> **Brief**:
Gather all lines in the records below that include the word "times".
───
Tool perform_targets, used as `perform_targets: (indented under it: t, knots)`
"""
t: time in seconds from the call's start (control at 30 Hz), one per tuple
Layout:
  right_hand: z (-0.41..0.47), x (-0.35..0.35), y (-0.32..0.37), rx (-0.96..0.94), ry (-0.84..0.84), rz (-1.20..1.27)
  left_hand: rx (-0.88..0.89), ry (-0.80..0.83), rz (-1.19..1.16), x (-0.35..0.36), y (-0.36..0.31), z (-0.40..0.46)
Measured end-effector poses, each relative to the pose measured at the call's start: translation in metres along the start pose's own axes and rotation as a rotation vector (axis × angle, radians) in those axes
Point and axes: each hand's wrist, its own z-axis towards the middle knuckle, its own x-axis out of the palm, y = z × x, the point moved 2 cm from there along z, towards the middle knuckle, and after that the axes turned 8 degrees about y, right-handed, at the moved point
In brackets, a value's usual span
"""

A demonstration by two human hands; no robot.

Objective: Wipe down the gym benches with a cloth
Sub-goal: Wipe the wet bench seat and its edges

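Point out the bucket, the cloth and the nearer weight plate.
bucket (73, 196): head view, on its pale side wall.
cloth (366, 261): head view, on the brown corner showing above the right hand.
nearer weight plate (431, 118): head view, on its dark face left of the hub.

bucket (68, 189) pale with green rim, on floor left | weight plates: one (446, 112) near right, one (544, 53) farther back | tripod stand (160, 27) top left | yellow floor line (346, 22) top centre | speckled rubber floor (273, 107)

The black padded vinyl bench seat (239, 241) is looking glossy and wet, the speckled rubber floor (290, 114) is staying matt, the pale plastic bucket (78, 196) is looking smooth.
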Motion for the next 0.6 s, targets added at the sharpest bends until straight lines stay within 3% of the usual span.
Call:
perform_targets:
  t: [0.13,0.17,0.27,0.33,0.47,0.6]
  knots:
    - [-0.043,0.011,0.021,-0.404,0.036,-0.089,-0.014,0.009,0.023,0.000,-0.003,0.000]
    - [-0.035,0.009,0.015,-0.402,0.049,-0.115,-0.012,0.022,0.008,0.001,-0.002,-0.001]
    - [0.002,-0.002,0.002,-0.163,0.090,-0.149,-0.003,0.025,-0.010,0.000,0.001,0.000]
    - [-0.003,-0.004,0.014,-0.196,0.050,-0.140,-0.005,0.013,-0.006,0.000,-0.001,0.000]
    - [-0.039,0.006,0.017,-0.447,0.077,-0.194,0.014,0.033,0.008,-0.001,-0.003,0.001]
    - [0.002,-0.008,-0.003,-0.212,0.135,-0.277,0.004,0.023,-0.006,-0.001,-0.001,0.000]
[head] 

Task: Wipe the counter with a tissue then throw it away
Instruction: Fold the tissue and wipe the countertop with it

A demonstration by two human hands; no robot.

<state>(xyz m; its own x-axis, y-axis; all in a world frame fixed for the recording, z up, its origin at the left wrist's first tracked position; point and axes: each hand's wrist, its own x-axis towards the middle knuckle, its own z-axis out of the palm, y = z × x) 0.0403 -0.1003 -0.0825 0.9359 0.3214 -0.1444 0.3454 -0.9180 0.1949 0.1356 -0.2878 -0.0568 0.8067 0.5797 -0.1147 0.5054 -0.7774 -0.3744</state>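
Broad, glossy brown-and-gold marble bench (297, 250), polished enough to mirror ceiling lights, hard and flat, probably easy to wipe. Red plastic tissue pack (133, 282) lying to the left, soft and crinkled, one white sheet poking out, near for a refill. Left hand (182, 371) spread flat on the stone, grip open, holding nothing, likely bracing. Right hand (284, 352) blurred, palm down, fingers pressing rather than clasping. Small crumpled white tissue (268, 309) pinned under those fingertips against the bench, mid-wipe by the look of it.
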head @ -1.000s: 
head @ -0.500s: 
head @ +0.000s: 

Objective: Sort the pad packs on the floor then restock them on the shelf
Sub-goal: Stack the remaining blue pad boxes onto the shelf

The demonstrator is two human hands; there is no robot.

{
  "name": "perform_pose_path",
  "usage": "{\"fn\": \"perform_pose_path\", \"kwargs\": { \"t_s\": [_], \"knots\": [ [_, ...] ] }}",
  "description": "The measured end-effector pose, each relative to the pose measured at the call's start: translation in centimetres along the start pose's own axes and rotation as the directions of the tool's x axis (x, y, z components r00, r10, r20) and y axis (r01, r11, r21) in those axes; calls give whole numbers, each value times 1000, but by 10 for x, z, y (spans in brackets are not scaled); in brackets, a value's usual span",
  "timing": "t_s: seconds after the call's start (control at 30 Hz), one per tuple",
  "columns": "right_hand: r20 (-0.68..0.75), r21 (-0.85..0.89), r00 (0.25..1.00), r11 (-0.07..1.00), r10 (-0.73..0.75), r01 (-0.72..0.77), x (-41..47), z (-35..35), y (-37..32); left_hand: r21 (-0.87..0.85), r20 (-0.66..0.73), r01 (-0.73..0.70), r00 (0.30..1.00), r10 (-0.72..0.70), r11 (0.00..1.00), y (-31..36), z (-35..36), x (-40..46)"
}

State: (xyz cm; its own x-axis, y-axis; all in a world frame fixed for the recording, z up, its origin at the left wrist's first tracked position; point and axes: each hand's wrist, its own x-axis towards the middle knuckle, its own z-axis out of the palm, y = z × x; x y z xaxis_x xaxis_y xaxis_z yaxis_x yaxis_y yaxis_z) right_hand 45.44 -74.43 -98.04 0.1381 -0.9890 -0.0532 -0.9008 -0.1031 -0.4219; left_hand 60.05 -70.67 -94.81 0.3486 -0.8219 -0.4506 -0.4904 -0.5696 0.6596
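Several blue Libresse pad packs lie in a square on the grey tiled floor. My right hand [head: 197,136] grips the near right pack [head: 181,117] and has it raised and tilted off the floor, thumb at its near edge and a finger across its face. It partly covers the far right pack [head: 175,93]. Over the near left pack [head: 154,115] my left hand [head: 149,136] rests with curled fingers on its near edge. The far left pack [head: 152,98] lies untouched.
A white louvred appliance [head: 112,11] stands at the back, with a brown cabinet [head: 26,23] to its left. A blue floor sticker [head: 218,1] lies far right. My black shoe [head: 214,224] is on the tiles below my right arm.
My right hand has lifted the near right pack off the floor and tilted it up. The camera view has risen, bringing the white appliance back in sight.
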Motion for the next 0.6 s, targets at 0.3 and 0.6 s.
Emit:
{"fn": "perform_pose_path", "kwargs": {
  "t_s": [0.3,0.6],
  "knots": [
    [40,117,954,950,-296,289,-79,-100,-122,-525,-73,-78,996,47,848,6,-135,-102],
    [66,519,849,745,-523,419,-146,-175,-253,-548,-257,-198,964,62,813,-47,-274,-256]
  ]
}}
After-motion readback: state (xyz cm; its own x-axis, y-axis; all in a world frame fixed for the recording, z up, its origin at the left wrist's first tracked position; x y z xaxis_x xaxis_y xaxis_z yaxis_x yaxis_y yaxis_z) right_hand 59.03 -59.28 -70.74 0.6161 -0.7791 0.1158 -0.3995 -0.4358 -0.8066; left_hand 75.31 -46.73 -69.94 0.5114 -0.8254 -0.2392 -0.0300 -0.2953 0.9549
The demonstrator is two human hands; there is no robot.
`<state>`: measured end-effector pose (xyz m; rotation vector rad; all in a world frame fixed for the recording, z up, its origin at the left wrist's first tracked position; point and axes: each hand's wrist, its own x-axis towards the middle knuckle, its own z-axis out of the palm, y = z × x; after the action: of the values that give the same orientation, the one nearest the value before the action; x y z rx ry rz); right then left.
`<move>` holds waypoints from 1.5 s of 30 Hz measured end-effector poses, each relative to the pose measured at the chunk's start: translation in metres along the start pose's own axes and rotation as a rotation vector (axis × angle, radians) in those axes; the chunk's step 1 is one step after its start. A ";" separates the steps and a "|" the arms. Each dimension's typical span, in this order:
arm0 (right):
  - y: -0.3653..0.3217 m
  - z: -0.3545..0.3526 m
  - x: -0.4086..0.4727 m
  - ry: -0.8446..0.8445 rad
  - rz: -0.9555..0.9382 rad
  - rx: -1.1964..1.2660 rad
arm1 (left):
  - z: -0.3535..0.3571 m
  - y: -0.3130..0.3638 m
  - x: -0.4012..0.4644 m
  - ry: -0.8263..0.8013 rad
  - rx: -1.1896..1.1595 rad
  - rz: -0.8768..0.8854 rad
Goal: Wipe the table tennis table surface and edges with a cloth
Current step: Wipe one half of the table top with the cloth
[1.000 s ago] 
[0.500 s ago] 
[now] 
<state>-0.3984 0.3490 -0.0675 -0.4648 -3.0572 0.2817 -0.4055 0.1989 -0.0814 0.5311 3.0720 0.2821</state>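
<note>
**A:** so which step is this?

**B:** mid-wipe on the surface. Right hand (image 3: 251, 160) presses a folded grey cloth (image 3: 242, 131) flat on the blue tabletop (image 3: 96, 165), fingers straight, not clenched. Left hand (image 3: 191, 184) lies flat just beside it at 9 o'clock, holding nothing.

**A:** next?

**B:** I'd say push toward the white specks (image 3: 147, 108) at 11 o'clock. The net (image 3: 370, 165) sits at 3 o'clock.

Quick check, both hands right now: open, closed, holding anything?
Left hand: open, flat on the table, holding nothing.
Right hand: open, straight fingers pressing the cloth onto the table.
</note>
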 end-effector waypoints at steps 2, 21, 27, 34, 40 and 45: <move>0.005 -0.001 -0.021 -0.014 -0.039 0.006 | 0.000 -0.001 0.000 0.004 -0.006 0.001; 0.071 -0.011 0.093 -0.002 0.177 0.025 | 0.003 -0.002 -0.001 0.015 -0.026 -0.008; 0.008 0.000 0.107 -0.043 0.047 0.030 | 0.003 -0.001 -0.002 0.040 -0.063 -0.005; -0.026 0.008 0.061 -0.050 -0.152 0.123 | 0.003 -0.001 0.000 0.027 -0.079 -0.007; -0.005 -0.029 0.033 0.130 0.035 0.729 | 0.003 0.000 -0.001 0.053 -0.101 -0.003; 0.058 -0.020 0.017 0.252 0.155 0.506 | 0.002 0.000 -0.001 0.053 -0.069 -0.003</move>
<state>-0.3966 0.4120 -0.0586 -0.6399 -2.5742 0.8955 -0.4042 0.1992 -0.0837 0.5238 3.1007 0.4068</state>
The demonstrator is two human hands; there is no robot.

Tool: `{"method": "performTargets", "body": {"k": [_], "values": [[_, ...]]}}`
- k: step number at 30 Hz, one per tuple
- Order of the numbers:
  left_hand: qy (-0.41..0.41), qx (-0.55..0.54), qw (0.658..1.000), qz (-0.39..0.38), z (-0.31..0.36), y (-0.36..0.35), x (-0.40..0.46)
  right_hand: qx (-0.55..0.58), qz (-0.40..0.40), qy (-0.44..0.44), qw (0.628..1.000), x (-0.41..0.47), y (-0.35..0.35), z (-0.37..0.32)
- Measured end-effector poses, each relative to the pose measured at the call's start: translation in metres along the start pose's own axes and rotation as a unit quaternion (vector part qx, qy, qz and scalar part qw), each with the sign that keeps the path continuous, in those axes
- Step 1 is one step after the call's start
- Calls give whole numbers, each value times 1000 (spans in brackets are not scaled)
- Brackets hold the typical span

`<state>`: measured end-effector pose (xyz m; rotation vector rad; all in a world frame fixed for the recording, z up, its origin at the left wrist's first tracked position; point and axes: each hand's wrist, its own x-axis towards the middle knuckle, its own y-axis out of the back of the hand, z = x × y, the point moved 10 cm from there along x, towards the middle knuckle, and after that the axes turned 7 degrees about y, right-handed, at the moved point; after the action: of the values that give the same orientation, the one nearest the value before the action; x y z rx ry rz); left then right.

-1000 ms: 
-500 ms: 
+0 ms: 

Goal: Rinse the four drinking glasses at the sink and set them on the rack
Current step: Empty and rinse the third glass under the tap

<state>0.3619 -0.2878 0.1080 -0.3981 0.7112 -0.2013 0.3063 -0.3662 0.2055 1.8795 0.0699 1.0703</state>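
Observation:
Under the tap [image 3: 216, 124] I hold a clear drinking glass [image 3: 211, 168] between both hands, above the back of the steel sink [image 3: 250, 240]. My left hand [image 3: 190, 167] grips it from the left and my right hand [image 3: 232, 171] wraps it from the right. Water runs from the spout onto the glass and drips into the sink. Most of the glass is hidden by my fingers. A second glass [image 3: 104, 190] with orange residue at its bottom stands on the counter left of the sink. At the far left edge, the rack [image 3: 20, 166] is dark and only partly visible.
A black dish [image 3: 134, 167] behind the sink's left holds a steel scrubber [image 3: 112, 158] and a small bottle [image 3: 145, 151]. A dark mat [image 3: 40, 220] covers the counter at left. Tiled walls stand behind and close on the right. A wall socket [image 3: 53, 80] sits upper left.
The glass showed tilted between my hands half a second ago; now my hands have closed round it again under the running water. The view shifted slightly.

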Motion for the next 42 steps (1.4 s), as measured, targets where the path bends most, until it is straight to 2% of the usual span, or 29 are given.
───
> **Answer box**:
  "description": "The measured end-effector pose, each relative to the pose measured at the call's start: translation in centimetres along the start pose's own axes and rotation as the directions of the tool's x axis (x, y, z components r00, r10, r20) and y axis (r01, r11, r21) in those axes; calls give whole numbers, each value times 1000, but by 10 for x, z, y (spans in brackets are not scaled); in brackets, a value's usual span",
- Calls give whole numbers, each value times 1000 (spans in brackets are not scaled)

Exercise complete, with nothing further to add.